The modern infrastructure stack
Today's IT infrastructure is a layered trust chain. Each layer depends on the integrity of the layer below it — the same principle as the original BIOS, scaled across a distributed, cloud-hybrid, identity-centric architecture:
| Layer | Foundation role | Trust mechanism |
|---|---|---|
| Hardware/Firmware | Platform integrity | Secure Boot, TPM attestation, firmware signing |
| Operating System | Runtime environment | Code signing, integrity monitoring, EDR |
| Identity | Access decisions | MFA, conditional access, just-in-time privileges |
| Network | Communication paths | Microsegmentation, encrypted transit, ZTNA |
| Application | Business logic | API authentication, input validation, WAF |
| Data | Business value | Encryption, classification, DLP, backup |
| Policy/Governance | Risk management | Compliance frameworks, audit, continuous monitoring |
What this means for IT service selection
Understanding the infrastructure stack as a trust chain changes how businesses should evaluate IT service providers. A provider managing any layer of this stack is a link in the trust chain. A weak link at any layer compromises everything above it — exactly as a corrupted BIOS compromised every application running on the machine.

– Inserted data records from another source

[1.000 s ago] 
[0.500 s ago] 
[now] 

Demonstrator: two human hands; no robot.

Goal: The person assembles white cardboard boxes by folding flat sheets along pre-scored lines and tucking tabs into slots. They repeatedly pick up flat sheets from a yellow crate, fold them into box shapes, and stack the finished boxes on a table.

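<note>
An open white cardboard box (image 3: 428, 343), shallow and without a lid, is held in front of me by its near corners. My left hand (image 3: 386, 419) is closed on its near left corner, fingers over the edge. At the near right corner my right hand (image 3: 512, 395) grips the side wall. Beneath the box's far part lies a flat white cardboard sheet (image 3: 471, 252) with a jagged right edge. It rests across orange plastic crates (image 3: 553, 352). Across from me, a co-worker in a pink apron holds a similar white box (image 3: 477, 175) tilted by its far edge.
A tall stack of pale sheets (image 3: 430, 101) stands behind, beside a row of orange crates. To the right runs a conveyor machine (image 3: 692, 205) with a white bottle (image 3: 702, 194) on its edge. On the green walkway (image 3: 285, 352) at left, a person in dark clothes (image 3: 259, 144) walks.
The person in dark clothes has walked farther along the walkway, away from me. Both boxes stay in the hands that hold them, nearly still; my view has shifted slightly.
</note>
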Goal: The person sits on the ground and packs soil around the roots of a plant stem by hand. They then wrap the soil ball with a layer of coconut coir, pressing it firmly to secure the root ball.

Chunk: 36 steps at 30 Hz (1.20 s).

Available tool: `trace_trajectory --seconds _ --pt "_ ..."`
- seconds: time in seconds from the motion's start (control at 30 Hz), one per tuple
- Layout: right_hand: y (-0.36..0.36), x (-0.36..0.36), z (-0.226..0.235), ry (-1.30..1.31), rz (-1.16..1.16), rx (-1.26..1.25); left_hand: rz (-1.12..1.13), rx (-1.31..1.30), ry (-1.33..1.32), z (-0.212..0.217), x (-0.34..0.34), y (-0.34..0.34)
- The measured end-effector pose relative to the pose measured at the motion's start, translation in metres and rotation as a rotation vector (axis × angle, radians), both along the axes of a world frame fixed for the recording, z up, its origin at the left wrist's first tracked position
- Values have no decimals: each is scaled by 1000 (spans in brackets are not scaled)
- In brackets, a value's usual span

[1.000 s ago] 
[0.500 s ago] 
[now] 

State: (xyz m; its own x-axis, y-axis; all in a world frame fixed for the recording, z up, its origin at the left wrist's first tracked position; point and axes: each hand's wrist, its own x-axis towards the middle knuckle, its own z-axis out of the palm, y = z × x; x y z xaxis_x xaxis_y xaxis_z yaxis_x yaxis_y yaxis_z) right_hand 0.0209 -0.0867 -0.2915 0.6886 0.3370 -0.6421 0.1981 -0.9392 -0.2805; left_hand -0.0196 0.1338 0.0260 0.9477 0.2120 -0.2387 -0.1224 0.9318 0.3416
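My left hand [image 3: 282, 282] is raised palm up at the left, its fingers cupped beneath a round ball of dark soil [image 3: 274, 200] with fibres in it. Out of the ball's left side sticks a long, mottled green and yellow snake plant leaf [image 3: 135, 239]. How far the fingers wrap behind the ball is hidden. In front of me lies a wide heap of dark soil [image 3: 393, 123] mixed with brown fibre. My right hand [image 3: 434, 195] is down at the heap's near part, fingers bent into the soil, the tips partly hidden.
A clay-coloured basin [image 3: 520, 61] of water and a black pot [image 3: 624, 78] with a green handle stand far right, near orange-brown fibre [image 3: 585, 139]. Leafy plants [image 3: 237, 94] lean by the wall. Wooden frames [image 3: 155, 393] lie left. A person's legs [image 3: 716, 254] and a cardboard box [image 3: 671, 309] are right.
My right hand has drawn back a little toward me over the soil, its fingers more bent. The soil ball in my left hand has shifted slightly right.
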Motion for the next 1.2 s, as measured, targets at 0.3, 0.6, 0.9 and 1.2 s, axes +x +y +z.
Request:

The questions that matter are:
- Which layers of my trust chain does this provider manage?
- How does the provider verify integrity at each layer it manages?
- What certifications or attestations demonstrate the provider's own security posture?
- How does the provider detect and respond to compromise at the layers it controls?
The BIOS was invisible infrastructure that everyone depended on but nobody examined. Today's IT infrastructure is vastly more complex, but the lesson from the firmware era applies directly: the layers you don't inspect are the layers that fail you.
The Award BIOS perspective
This site exists because the principle that drove BIOS design — build a reliable foundation that everything else depends on — is the same principle that drives sound IT infrastructure today. The technology changed. The architecture changed. The trust model changed. The importance of getting the foundation right didn't.